This means developing the pipeline from starting point and giving youngsters fashion information and opportunities to get access to it, which is something Rousteing is currently implementing at Balmain.

“If you ask me, we should start from scratch and from fashion houses, press, starting to help, not only fashion schools because…those schools are really expensive, which starts to create another kind of topic, which is more politic[al] and trying to understand the condition of Black people in your own country,” he stated. “So it’s time to start the conversation with my president and my government however, this is only the first step in a genuine discussion, in which your race does not determine your pay. If your color doesn’t determine the kind of studies you will be able to do in the future. This is the start of a real discussion.”

Honest conversations will require honesty about what is happening and what they ought to be, a denial of inhomogeneous power, and an openness to recognize the potential wherever it shows.
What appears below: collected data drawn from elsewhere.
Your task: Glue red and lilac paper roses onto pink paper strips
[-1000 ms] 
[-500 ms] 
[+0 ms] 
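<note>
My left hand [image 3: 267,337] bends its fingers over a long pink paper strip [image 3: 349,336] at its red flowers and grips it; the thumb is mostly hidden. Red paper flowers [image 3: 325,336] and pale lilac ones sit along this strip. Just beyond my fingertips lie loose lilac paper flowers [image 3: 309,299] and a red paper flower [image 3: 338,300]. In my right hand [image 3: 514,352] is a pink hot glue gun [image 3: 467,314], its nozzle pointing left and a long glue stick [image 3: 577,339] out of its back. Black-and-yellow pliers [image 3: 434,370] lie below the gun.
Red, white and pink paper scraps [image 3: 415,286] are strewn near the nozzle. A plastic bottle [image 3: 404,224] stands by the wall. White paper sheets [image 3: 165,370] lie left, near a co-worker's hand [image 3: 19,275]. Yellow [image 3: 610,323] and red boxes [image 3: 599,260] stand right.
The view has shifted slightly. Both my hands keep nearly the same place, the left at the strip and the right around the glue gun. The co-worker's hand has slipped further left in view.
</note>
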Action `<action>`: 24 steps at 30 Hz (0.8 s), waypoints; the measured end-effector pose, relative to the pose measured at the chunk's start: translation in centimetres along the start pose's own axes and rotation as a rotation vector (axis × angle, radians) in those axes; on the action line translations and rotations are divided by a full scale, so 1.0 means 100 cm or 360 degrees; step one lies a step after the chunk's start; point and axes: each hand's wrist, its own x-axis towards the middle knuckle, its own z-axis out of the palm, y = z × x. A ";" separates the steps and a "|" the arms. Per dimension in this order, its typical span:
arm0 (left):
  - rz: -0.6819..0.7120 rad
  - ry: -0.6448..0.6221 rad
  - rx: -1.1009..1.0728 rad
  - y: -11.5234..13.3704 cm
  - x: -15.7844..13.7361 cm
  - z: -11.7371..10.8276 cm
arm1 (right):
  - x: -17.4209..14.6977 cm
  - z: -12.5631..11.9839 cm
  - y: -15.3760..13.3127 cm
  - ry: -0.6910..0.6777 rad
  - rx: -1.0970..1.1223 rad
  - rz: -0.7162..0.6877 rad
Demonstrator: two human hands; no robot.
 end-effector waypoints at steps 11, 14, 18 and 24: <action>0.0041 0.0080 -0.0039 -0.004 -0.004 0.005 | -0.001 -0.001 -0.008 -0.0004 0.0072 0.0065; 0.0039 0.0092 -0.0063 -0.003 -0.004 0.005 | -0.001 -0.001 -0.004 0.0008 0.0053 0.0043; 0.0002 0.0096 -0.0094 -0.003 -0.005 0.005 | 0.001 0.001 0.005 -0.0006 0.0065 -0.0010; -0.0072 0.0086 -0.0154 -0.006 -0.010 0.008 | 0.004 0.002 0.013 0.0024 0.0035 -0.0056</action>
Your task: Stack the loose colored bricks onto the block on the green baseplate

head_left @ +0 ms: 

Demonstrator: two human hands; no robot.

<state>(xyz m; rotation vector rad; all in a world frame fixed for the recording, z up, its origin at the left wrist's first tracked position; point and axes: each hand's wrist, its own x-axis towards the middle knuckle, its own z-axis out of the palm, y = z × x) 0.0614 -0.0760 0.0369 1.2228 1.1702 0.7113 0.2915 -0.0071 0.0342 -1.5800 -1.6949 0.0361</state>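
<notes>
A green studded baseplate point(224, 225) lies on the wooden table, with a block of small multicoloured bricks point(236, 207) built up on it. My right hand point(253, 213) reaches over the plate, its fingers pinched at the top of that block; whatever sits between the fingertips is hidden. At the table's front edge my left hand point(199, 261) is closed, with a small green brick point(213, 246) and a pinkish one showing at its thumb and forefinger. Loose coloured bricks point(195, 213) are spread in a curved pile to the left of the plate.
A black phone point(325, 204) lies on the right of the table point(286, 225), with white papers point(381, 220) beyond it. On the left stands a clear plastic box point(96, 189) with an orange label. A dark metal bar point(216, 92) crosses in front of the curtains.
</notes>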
“There are many, across the globe Black creatives who have the potential, and are able to work with agencies to develop and develop brands that last for a long time, and to work in-house to revive existing brands. This takes patience, commitment, and true collaboration. This isn’t something that can be accomplished in an era or calendar year.” Glemaud said. “It’s about the future, it’s about the new generation and it’s truly about the powers that be, the king and queens, the C-suite, people who control the money, understanding and investing the time and energy.”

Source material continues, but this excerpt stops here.